The Investor is the Insured.  The debtor/homeowner is not party to the agreement.  The Insurer inherits the rights of the Investor.  Hence, if the Investor "waives rights to pursue", the Insurer's rights vanish too.  But, that means the Insurer controls.

Absent a waiver in the demand/approval, I would think that the Insurer has the right to pursue and the right to assign, meaning "sell" to a collector.

The salvage parties trolling over the remains of a bankrupt MI Company will seek every opportunity to secure a return.  Gotta happen, I think.

There are LOTS of companies out there buying up deficiency rights from both banks and MI companies.

Most of them will NOT push all the way through with court filings, BUT, will have their attroenys send out letters with VERY strong language (much like those threatening foreclosure letters), attemtping to insue the client to call in and make an offer on what is owed.

Just comes with the short sale territory and why ALL OF US should go over this with our homeonwers in the initial meetings.

If you "forget" to tell a seller about this b.c you are desparate or hungry for a listing, and, they get these notices after you have closed their short sale.......WHOA MOMMA......look out!!!!

;-)

Ben Benita, ATG Title
Ben, what do u suggest we tell our sellers if they should receive such a letter?

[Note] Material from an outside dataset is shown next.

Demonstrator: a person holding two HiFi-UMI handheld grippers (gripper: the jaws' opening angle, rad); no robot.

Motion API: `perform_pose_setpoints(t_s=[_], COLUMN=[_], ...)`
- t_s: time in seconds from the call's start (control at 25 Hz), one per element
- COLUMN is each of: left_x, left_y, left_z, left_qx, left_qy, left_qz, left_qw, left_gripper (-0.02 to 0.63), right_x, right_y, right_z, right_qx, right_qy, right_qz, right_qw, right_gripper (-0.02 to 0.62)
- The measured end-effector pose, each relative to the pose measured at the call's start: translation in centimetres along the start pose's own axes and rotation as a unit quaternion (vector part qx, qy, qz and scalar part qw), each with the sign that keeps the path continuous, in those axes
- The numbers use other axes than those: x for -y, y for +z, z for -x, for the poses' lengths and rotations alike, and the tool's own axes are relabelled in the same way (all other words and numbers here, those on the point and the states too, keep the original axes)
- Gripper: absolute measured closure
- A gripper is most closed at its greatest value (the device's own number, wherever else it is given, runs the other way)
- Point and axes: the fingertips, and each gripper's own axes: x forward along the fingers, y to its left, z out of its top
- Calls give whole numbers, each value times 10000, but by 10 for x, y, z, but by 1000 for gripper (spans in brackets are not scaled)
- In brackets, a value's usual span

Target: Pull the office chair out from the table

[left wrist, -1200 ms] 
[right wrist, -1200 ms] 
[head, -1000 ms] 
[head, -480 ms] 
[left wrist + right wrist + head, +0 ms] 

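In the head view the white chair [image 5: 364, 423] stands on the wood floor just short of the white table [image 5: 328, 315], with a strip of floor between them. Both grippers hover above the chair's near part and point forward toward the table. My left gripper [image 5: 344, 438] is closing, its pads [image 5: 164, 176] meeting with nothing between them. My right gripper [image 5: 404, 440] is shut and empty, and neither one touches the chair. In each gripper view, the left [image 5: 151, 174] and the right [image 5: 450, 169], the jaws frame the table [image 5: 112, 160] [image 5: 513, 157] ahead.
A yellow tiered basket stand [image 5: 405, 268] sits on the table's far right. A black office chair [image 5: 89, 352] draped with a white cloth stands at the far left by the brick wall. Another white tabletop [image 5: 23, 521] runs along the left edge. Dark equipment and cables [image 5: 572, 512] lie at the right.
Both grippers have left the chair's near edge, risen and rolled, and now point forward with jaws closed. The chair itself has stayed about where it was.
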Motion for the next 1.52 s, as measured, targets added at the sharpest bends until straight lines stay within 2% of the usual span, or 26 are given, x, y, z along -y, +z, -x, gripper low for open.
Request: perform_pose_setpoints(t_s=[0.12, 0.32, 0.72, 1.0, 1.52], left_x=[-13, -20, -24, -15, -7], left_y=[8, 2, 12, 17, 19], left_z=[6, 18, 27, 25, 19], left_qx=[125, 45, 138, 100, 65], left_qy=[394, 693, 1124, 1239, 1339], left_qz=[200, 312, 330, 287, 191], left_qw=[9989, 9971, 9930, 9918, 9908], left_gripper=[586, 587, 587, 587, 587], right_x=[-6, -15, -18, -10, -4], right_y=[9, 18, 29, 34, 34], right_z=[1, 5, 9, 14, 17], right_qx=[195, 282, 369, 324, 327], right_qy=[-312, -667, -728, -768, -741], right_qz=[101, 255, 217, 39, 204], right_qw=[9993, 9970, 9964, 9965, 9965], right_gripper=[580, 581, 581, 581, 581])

Becuase you are a GREAT agent and doing proper follow ups with your clients for referrals   ;-)

 

I would suggest one of two courses of action:

1)  ignore the letters - 9 times ou tof 10 they will only get one or two letters, then, they will never hear from them again (again, MOST of these letters are designed to "spook" the seller into calling and negotiating some type of payoff) 

 

If they get REALLY pushy (phone calls), send them a "Cease and Desist Letter", you can e-mail me at [email protected] for the one we use.....it also works DURING the short sale if your client is getting obnoxious phone calls about collections.  Giving your client this letter also sets you apart from the crowd during your listing appointment)

 

or

 

2)  If the seller wants to call and work something out, just like with the short sale, a credit card, or ANY other potential lien issues, NEGOTAITE NEGOTIATE NEGOTIATE......

 

9 times out of 10 the deficiency lien rights were purchased for MAYBE 1% - 5% of what is actually owed, i.e., a $100k deficiency lien is most often pruchased for $1000 - $5000, so, offering them 6% - 10% of what is owed will get accepted almost every time).  The REALLY good thing about htis, your selelr can work out something, and sleep well a night knowing this issue is resolved and can not pop up in the future.

 

Like a short sale, it is always case by case, and, you just need to know how to "play the negotiations game"....too much to go into on hear.

 

You can e-mail or call me if you or your client wants to talk.....best of luck to you and everyone here!!!

 

 

Thanks so much! I think I'll just be proactive and warn them in advance so they don't make a mistake or freak out.

If the approval letter was a full release, tell them to pound sand.  If not, then negotiate. They probably bought that note for .10 on the dollar.